【大紀元日本5月1日】中国磁器の発祥地が浙江省北部であることが最新の調査で明らかになった。
中国は世界が認める磁器の故郷であるが、中国磁器誕生の地についてはこれまでにもさまざまに言われてきた。
新華社によると、中国考古学者が4月25日、浙江省徳清において徳清を中心とする浙江省北部地区が中国磁器の発祥地であると発表した。商周時代、当地は中国原始磁器誕生の地および中心となった産地で、工芸レベルは中国磁器生産史上随一であったという。
徳清県は浙江省北部の杭嘉湖平原北部に位置する。考古学調査員によれば、徳清県及び近隣地区では商周時代の窯が30ヶ所以上発見され、このように大規模で年代が古い物は中国では珍しいという。
報道では、2007年初めから08年初めまで、浙江省文物考古研究所、故宮博物院と徳清県博物館考古学人員が共に火焼山と亭子橋を発掘中、10カ所窯の遺跡を発見し、多くの磁器破片が出土した。考古学者らは、これは当時の王室と上流貴族用の高級磁器を造った窯ではないかと見ている。
中国古陶磁器学会会長で故宮博物院研究員の耿宝昌氏など十数名の中国国内考古学者が、今回の発掘では中国磁器の本当の源を発見し、これにより徳清県を中心とした東苕渓流域は中国磁器の起源研究において特殊で重要な地位にあり、名実共に「磁器の発祥地」という誉を持つと言えるだろう。
考古学者らが当地で出土した磁器の品種を比べたところ、ほとんどが、近年中国南方の春秋戦国時代の国、越の貴族の大きな墓で発見された各種原始青磁祭器と楽器と同じようなもので占められていたという。
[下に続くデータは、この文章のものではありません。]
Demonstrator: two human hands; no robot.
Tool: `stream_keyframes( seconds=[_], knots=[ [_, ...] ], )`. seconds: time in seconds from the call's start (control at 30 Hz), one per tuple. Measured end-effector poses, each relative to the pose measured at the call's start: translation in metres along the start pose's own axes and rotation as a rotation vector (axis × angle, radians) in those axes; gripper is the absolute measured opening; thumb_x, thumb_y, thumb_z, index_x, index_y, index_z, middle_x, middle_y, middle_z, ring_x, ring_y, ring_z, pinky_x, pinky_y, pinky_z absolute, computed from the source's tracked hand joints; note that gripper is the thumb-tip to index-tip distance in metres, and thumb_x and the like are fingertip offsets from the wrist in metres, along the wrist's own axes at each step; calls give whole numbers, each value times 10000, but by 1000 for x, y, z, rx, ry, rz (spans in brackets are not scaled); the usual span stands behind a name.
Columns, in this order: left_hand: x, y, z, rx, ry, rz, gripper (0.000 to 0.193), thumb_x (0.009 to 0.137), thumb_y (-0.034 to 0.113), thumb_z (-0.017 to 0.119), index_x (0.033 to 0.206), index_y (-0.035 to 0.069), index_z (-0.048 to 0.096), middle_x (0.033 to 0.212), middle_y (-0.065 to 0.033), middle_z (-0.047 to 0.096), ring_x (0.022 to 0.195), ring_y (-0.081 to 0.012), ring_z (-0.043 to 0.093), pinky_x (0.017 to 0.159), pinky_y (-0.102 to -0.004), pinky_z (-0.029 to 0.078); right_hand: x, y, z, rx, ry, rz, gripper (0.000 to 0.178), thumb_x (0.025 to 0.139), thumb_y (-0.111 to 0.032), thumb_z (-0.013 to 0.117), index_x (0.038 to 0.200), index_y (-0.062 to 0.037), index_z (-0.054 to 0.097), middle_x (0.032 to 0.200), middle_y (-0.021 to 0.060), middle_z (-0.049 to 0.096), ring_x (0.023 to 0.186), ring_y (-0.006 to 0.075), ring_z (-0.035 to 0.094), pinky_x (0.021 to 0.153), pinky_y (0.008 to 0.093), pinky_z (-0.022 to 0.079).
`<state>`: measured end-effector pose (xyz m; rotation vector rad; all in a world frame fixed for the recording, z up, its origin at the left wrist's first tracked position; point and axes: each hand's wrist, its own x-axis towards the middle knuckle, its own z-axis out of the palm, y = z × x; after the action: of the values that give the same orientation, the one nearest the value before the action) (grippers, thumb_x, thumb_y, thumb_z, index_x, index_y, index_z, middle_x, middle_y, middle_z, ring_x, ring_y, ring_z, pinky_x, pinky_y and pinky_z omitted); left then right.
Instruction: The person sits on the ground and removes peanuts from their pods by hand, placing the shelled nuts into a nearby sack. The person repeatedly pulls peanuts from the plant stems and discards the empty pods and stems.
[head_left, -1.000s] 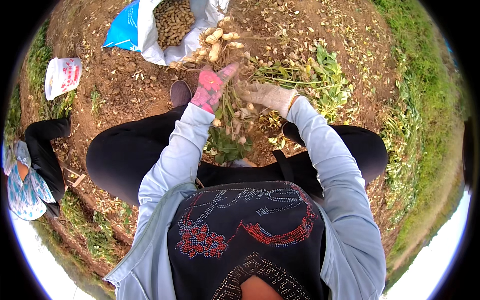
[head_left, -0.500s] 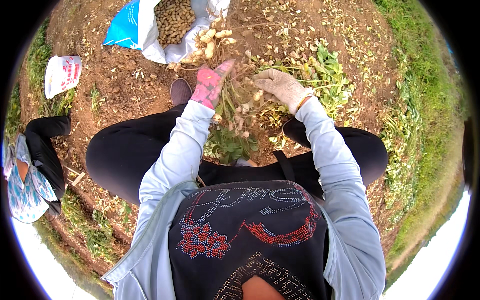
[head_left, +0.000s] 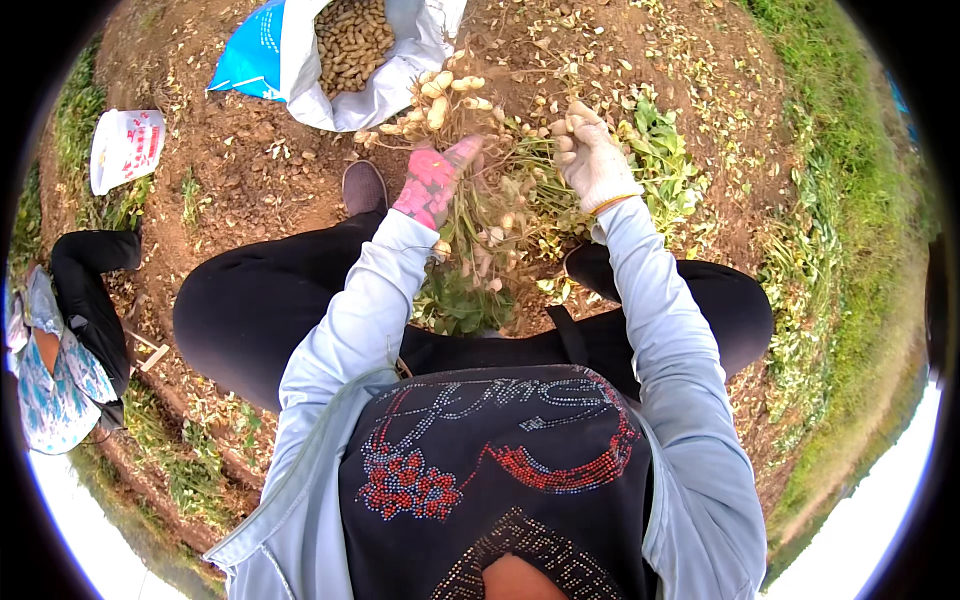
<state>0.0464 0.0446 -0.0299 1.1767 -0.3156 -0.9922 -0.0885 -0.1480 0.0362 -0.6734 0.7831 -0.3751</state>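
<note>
My left hand (head_left: 436,180), in a pink flowered glove, is closed round a bunch of peanut plants. Pale peanut pods (head_left: 437,100) cluster on the roots just beyond its fingers. More pods and dry stems (head_left: 490,235) hang on the near side of that hand, above green leaves (head_left: 462,303) between my legs. My right hand (head_left: 592,162), in a cream knitted glove, is raised to the right of the bunch with its fingers curled in. Whatever those fingers hold, if anything, is hidden. Leafy peanut plants (head_left: 660,165) lie on the soil beside it.
A white and blue sack (head_left: 300,75) stands open at the far left, with loose peanuts (head_left: 352,45) inside. Further left is a white bucket (head_left: 125,150) with red print. Another person (head_left: 65,350) sits at the left edge. Grass (head_left: 860,200) borders the soil on the right.
My right hand has moved right and slightly away from the bunch, and its fingers have curled. My left hand has shifted slightly to the right with the plants.
</note>
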Motion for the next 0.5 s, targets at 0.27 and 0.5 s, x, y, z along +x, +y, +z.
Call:
stream_keyframes(
  seconds=[0.27,0.5],
  knots=[
    [-1,12,-16,-85,61,-35,332,940,248,554,1179,17,565,936,-75,620,775,-181,614,657,-299,517,-27,-1,23,-486,-330,152,372,946,-176,520,1300,-69,476,935,30,620,774,86,574,677,222,465],
    [-7,20,-16,158,70,-94,417,977,287,462,1275,1,519,1307,-138,525,1219,-193,489,1037,-298,360,-23,34,32,-1043,-469,-30,312,913,-275,604,1137,-58,586,955,8,623,866,75,556,770,226,450]
  ],
)
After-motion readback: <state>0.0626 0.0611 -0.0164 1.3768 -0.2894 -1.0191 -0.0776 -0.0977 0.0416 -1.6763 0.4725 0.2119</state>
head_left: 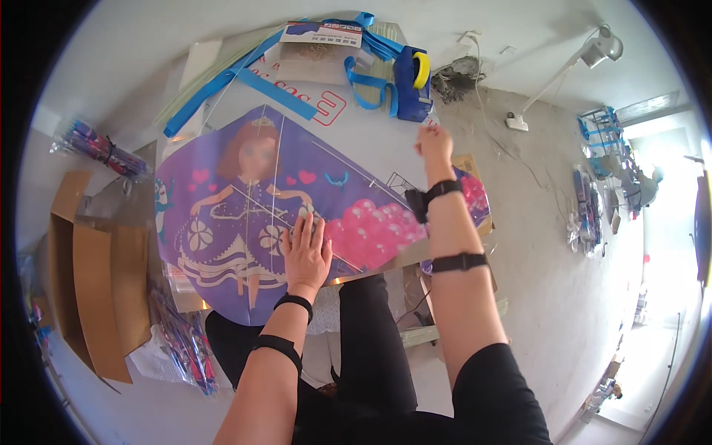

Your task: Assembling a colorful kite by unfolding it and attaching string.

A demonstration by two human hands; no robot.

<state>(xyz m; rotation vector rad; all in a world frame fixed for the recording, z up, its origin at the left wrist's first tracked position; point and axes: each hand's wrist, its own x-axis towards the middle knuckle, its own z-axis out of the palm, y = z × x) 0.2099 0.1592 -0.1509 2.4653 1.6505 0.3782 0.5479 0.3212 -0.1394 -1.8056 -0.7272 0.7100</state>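
Observation:
A purple kite (pixel 311 174) printed with a princess figure, hearts and pink balloon-like shapes is spread over the work table, thin rods running across it. My left hand (pixel 306 252) lies flat on the kite near its lower middle, fingers spread. Beyond the kite's right side, my right hand (pixel 434 144) is raised just below a blue tape dispenser (pixel 412 93) carrying a yellow roll (pixel 422 70). Its fingers are curled together, and whatever they hold is too small to make out. A blue strip (pixel 278 96) lies along the kite's far edge.
At the table's back lie a clear bag of small parts (pixel 319 63) and more blue ribbon (pixel 200 96). An open cardboard box (pixel 111 274) stands on the left, with wrapped bundles (pixel 182 341) beside it. A white lamp (pixel 601 48) is fixed to the wall at right.

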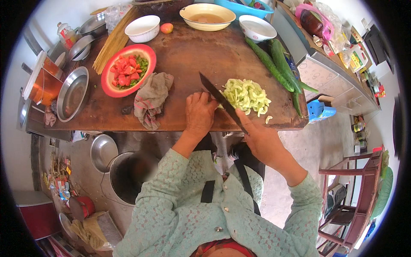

出土したサンプルの多くは釉の乗りが良く、生地も硬くたたけば澄んだ音がして、表面もムラなく滑らかだという。中国古陶磁器学会常務副会長で故宮博物院研究員の王莉英さんは成形技術や焼き技術にせよ、製品品質にせよ徳清で出土した磁器は逸品と呼ぶにふさわしく、さらには後漢の成熟した青磁に匹敵することもできるだろうと話している。
これ以前の中国考古学会の認識では、最早期の成熟した青磁の出現は後漢時代であったとされている。現在、一部の専門家たちは、中国の成熟した青磁の出現時期は500〜600年早いと見ている。
今のところ中国では磁器出現の最早期は商代であり、明朝時代の嘉靖、万歴年間に至りオランダ、ドイツなどの西洋の職人が中国の対外貿易の商品の中から磁器を模造し始めたという。